> TASK:
Your answer is the lines below, exactly, from the one that contains "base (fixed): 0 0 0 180" through the one that contains "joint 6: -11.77", both included.

(RECORDS SUPPLIED begins)

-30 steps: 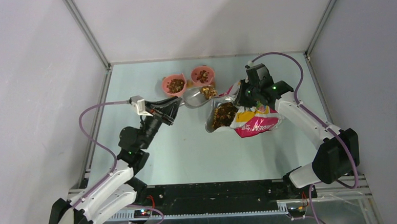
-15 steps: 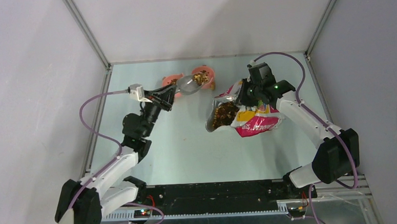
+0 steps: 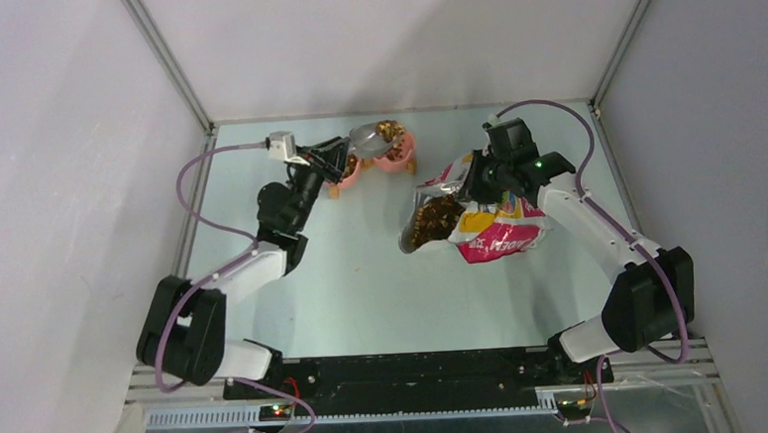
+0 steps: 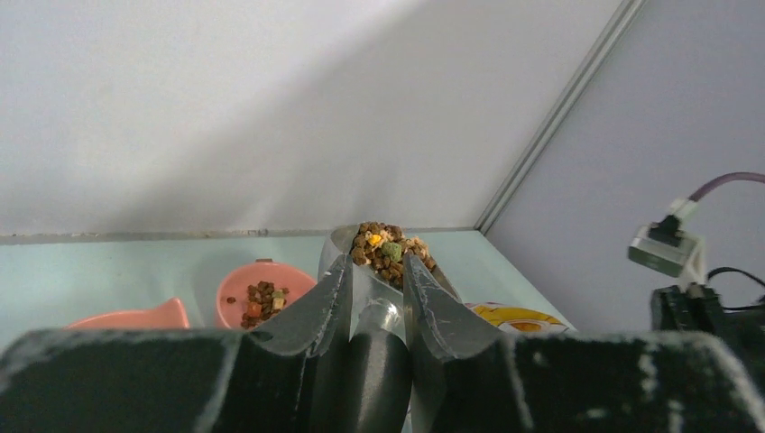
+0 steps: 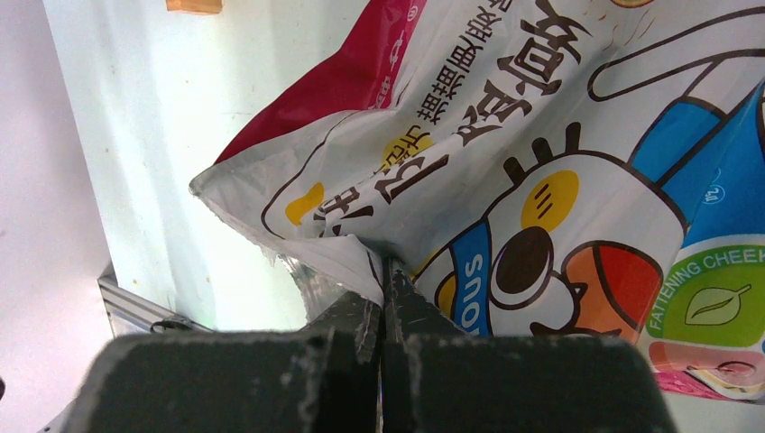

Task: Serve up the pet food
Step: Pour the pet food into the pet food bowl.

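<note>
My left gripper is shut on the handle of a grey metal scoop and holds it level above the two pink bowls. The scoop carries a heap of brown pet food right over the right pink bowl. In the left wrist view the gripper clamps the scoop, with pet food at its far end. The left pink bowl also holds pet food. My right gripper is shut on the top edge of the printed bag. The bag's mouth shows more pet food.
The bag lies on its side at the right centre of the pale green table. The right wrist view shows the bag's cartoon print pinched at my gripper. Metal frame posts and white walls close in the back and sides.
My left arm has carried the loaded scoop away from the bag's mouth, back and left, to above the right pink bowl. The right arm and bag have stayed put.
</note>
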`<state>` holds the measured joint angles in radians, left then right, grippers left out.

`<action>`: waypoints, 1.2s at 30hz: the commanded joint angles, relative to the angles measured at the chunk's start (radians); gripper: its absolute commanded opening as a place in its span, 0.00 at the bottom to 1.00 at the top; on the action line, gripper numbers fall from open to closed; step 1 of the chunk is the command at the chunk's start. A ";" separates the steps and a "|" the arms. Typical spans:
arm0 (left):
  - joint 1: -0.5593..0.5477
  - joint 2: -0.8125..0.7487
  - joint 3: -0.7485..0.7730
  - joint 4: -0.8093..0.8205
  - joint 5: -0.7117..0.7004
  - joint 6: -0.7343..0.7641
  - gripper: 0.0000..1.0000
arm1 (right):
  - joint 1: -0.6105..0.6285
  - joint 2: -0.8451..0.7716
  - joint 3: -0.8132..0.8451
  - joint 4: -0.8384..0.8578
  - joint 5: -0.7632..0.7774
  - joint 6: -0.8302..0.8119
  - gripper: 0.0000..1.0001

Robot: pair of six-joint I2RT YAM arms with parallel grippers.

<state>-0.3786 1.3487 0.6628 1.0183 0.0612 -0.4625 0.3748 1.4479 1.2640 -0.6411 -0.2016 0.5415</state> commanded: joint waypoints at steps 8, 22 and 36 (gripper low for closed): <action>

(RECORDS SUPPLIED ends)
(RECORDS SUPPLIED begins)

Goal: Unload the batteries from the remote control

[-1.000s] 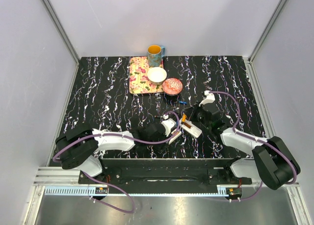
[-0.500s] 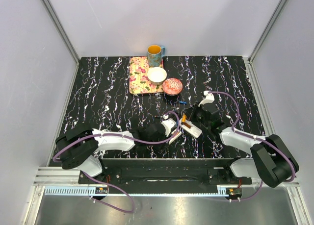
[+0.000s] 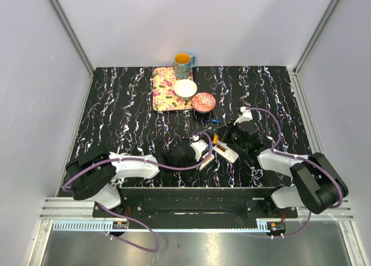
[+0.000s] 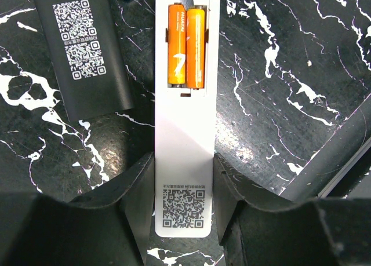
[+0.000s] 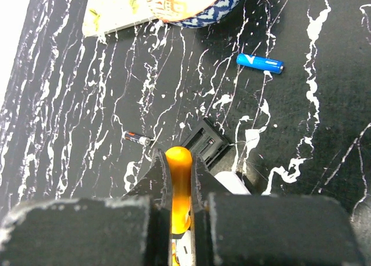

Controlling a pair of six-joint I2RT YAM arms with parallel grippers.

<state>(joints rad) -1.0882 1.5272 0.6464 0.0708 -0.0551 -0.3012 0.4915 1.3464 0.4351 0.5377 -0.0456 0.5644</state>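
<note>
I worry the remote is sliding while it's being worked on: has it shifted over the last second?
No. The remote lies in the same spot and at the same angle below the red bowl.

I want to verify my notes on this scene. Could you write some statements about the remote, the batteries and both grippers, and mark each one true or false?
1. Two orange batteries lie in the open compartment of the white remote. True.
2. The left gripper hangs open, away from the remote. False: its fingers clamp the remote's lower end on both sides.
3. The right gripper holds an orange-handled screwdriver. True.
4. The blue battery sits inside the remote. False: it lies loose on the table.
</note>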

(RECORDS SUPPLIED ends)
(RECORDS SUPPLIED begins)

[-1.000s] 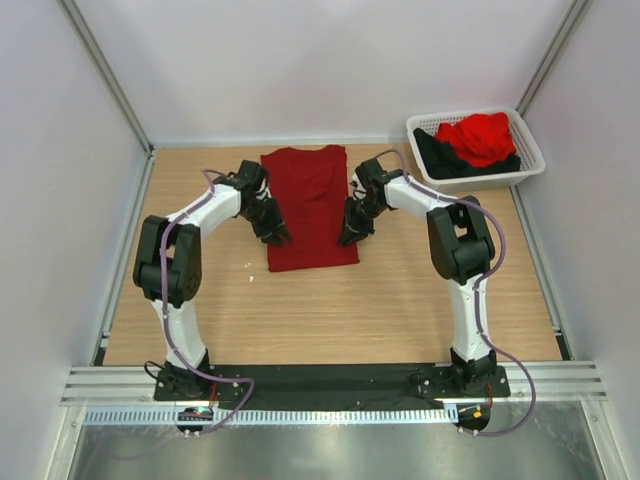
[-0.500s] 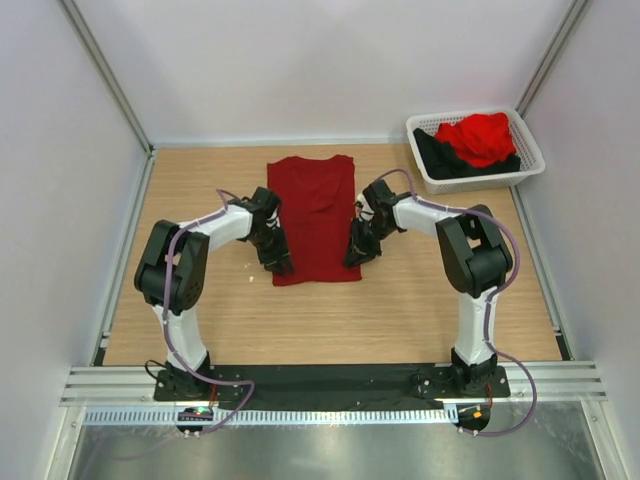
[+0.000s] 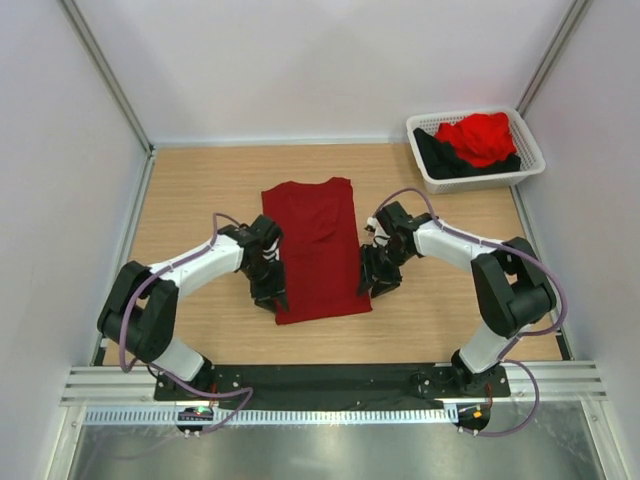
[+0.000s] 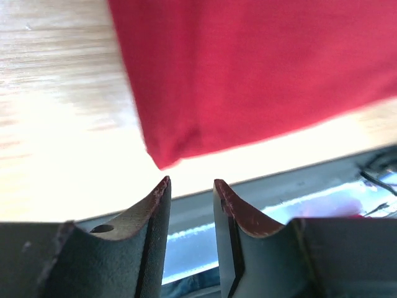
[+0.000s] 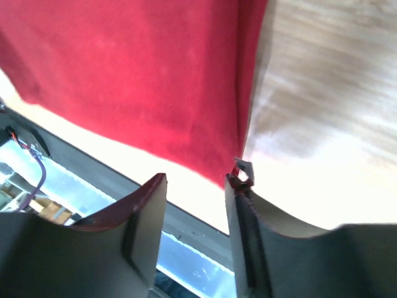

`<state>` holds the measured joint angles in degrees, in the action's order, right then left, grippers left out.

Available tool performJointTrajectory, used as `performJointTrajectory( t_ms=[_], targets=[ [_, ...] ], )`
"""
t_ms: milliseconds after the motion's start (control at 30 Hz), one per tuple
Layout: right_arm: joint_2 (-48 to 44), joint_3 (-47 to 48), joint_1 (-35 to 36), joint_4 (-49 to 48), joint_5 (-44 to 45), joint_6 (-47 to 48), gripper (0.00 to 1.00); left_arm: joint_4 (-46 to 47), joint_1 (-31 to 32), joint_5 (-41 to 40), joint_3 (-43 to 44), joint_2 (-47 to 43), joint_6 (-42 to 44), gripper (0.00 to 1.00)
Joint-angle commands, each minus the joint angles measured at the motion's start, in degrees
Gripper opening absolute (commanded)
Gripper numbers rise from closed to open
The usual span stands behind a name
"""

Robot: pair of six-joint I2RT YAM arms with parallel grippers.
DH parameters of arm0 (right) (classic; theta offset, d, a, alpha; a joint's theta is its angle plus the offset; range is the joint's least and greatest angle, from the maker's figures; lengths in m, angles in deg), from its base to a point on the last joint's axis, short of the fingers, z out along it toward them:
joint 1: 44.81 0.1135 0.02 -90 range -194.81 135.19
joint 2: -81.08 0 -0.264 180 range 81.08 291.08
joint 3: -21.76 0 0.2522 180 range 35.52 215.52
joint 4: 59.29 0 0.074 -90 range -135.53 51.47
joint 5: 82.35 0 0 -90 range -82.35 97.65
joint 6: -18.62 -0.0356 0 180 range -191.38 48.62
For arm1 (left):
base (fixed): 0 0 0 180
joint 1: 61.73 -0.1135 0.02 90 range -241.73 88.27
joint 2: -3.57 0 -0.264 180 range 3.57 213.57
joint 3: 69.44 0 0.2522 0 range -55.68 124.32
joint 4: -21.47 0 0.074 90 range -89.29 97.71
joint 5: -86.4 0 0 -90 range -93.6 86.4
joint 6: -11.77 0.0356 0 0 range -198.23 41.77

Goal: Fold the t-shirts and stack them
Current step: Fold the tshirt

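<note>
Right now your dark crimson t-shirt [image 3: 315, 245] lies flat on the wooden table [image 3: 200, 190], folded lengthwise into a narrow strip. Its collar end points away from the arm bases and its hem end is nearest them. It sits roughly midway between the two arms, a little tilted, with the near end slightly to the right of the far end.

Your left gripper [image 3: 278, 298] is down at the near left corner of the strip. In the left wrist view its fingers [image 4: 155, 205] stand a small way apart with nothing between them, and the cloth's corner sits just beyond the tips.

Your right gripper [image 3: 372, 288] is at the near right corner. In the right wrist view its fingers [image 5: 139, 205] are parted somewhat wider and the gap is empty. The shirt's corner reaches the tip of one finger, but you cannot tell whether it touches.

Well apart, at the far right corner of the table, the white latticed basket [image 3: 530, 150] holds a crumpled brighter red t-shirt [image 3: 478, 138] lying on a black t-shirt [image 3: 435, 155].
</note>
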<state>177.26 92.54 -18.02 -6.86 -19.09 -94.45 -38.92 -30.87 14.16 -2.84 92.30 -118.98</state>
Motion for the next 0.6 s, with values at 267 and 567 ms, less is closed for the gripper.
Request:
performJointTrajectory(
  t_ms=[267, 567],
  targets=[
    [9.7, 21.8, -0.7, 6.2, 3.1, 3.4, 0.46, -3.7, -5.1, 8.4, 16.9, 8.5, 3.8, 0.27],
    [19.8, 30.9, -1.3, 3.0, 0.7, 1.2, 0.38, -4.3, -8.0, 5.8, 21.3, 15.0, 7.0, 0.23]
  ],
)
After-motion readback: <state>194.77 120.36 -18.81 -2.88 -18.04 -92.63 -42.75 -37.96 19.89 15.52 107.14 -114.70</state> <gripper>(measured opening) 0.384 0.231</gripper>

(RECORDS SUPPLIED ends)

> FINAL ANSWER:
base (fixed): 0 0 0 180
joint 1: 61.73 -0.1135 0.02 90 range -241.73 88.27
joint 2: -3.57 0 -0.264 180 range 3.57 213.57
joint 3: 69.44 0 0.2522 0 range -55.68 124.32
joint 4: -21.47 0 0.074 90 range -89.29 97.71
joint 5: -86.4 0 0 -90 range -93.6 86.4
joint 6: -11.77 0.0356 0 0 range -198.23 41.77

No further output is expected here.